New district health board members will soon know all about the relentless pressure to balance the board books, but it is likely they know little about the detail of health funding or its fairness.
They are not alone.
While the country's 20 district health boards receive the lion's share of public health funding, with more than $11 billion going to them this financial year under the Population Based Funding Formula (PBFF), recent University of Otago research showed there was little understanding of the formula.
The health policy researchers Erin Penno, Associate Prof Rick Audas and Prof Robin Gauld said there had never been a comprehensive description of the process used to determine the allocation through the decade-old PBFF.
And, when they attempted a detailed study of the formula, they were thwarted by a lack of information.
This lack meant it was ''impossible to tell whether the DHB allocations are correct or fair, raising questions that every DHB finance department and the Government should be concerned about'', they said.
No board could be sure it was receiving the right level of funding, they said.
(Despite the ongoing pressure on boards to break even, last year 10 recorded deficits.) When the researchers revealed all this in their report published more than a year ago and again in an article in the NZ Medical Journal this year, who was paying attention?
In these straitened times, it might have been expected there would be intense interest both within the health sector and in political circles about exactly how this funding , making up about 75% of Vote Health, is calculated and whether it is fair.
But if people are making concerned noises they are not doing so publicly.

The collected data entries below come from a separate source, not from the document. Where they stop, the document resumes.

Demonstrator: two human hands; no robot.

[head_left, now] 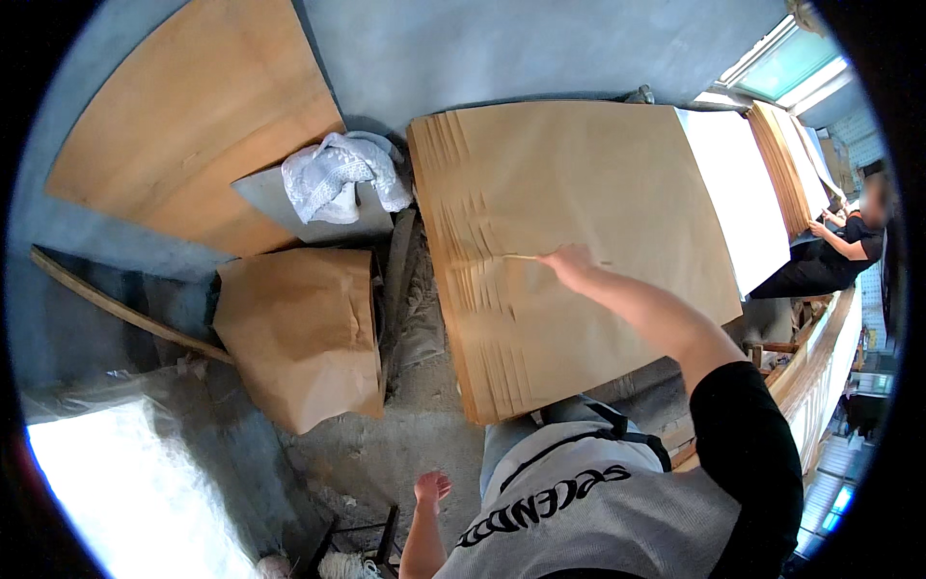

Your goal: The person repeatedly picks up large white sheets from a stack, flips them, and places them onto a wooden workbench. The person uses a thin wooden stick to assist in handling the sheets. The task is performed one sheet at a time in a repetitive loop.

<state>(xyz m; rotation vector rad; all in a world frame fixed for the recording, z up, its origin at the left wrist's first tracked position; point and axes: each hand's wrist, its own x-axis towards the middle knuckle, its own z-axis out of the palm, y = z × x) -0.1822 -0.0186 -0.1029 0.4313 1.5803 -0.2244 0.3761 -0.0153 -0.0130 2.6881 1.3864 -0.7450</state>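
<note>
A large stack of brown paper sheets [598, 183] lies in front of me, its left edges fanned out in overlapping, rippled steps. My right hand [571, 266] is closed round a thin wooden stick [521, 257] over the middle of the stack. The stick's left end points at the rippled edges; whether it touches the paper I cannot tell. Low down beside my body hangs my left hand [432, 486], away from the stack, its fingers loosely bent and nothing visible in them.
Left of the stack, folded brown paper [299, 328] sits below a white cloth [342, 174] on a grey board. A wooden panel [203, 125] leans on the wall. White sheets [738, 193] lie to the right. Farther right, another person [839, 241] handles stacked sheets [779, 164].
</note>
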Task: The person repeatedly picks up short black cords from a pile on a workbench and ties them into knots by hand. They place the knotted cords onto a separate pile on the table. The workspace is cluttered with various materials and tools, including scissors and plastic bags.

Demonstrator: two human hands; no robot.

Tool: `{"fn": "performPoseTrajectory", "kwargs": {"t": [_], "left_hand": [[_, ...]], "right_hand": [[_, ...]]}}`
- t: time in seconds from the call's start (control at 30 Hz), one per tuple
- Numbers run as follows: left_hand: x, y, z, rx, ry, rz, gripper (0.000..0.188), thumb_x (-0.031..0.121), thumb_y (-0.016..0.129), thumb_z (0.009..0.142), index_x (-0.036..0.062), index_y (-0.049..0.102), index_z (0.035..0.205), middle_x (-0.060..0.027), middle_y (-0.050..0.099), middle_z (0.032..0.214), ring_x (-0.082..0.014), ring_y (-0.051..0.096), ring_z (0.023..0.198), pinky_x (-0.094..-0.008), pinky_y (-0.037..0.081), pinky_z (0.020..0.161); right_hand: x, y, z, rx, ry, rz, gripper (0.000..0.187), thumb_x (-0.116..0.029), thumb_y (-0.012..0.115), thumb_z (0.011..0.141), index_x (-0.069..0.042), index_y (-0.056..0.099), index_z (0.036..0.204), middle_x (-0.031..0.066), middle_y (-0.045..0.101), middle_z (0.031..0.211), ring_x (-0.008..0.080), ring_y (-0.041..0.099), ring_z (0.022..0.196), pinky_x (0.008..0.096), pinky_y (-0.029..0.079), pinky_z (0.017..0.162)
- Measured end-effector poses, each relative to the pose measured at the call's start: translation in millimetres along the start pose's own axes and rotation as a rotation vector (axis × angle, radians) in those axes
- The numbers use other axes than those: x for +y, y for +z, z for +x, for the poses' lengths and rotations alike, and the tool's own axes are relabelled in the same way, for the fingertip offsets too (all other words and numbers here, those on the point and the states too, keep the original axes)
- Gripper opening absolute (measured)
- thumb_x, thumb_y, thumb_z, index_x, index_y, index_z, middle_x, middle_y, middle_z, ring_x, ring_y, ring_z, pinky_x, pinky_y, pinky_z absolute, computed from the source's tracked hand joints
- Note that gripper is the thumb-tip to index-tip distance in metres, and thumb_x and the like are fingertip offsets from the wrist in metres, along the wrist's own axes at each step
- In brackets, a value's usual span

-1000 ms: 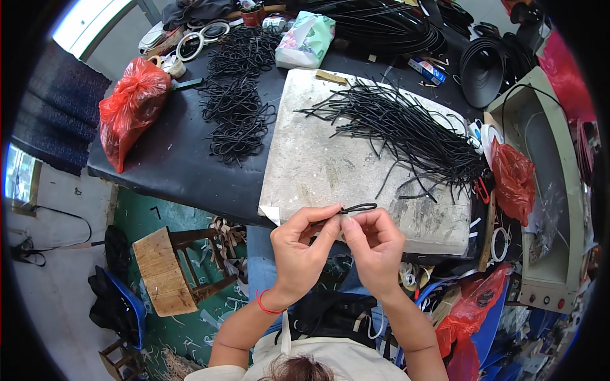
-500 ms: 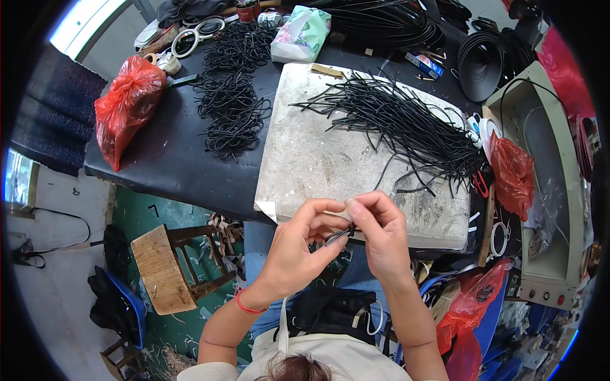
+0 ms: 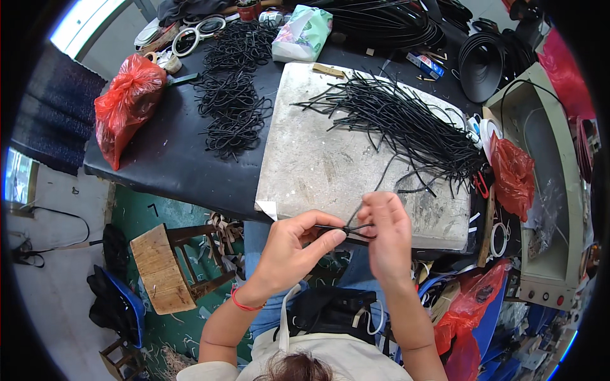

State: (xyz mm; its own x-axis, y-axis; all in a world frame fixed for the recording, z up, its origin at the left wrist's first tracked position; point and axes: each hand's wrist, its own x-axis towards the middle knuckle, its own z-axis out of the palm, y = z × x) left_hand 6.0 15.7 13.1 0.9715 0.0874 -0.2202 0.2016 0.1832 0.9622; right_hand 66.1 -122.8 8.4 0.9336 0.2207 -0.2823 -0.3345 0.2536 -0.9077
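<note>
Both hands are sitting slightly lower against the slab's (image 3: 318, 165) near edge than half a second ago, and the cord (image 3: 351, 228) is now showing between them as a thin dark strand rather than lying buried under the fingers.

Much of the cord is hiding behind the right hand (image 3: 389, 236); its far end is running up past the fingers onto the slab and is hard to trace there. Whether it is looped or knotted cannot be told.

The left hand (image 3: 293, 254) is reaching in from the lower left, palm turned inward, thumb and forefinger closing tight on the cord's left end. The right hand is standing more upright, back to the camera, fingers curling down and pinching the cord's other part; its fingertips are out of sight.

Beyond the hands, a loose pile (image 3: 406, 124) of black cords is lying across the slab's far right part.
</note>
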Motion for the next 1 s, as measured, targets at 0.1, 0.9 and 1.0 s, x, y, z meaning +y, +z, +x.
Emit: {"fn": "performPoseTrajectory", "kwargs": {"t": [0.1,0.9,1.0], "left_hand": [[-4.8,-9.0,-1.3,-0.002,0.057,0.079,0.02,0.011,0.065,0.083,-0.0023,0.063,0.097,-0.0034,0.064,0.078,-0.0033,0.053,0.064,-0.0187,0.043,0.056],[-2.2,8.4,-15.6,-0.066,-0.005,-0.089,0.021,0.008,0.057,0.088,-0.0032,0.06,0.105,-0.003,0.063,0.088,-0.0049,0.055,0.071,-0.0203,0.047,0.06],[-7.0,1.3,-8.4,-0.078,-0.027,-0.147,0.022,0.009,0.056,0.088,-0.0038,0.058,0.106,-0.0036,0.062,0.087,-0.0053,0.056,0.075,-0.0201,0.047,0.067]], "right_hand": [[-14.2,-4.4,-5.4,-0.039,0.191,-0.215,0.019,-0.02,0.059,0.089,-0.003,0.054,0.081,-0.0039,0.052,0.068,0.001,0.043,0.06,0.0173,0.033,0.052],[2.7,5.2,-8.8,-0.017,-0.142,-0.093,0.023,-0.013,0.057,0.088,-0.007,0.047,0.069,-0.0055,0.045,0.06,-0.0006,0.041,0.052,0.0167,0.035,0.046],[-8.4,-1.9,-5.0,-0.141,-0.067,-0.103,0.018,-0.015,0.059,0.088,-0.005,0.052,0.075,-0.0055,0.047,0.062,0.0003,0.042,0.056,0.0174,0.036,0.05]]}}
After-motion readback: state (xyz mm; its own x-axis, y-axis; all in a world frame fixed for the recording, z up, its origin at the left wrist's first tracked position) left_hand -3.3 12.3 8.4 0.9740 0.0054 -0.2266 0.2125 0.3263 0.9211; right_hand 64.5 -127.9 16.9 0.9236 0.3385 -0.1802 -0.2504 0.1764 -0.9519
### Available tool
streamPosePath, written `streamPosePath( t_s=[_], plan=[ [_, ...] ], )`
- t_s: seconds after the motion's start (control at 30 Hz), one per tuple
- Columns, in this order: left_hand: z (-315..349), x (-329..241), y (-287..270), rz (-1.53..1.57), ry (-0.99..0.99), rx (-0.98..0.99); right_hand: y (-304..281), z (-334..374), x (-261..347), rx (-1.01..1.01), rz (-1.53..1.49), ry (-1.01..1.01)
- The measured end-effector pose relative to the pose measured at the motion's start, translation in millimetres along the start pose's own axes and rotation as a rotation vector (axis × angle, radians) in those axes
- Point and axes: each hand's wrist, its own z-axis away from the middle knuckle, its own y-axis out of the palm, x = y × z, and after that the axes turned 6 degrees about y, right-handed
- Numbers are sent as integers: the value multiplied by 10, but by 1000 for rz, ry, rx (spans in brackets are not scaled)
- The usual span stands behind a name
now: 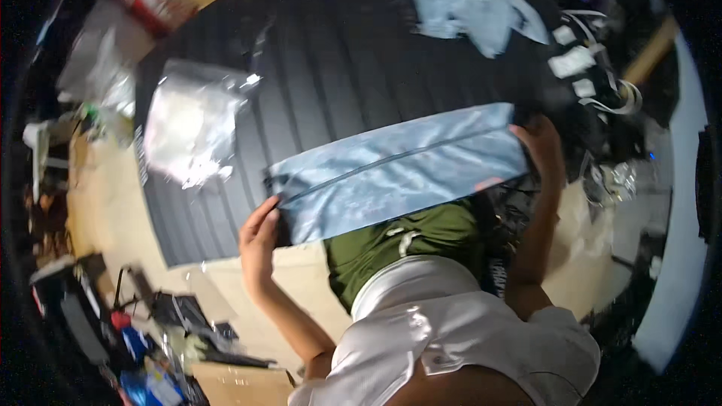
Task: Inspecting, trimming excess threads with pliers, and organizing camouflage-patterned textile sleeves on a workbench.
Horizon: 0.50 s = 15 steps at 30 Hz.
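A long strip of light blue patterned fabric with a dark seam along its length is stretched out in front of me, above the black ribbed mat. Dark edging shows at both its ends. My left hand pinches the left end between thumb and fingers. At the other end, my right hand is closed on the dark edge, partly lost against the black behind it. Farther off at the upper right lies a crumpled light blue garment of similar cloth.
A clear plastic bag with something pale inside lies on the mat's left. White plugs and cables are at the right edge. Bags and a cardboard box are on the floor at lower left.
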Motion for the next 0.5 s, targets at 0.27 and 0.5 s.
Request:
streamPosePath(
  t_s=[0.27,0.5],
  plan=[
    [188,-86,-138,-52,109,251,-183,-136,-420,364,-387,23],
    [66,-313,-194,387,358,248,-699,-466,-110,-174,-353,-626]
  ],
)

There has been scant coverage of the issue in the mainstream media.
Even the revelation that the money allocated per person varies by almost 25% between the 20 district Health Boards did not prompt a public outcry.
Ironically, the deficit-plagued Southern District Health Board which in the past has probably been the most outspoken about the need for the funding system to be reconsidered, is the only board which gets funding corresponding exactly to its district's share of the population.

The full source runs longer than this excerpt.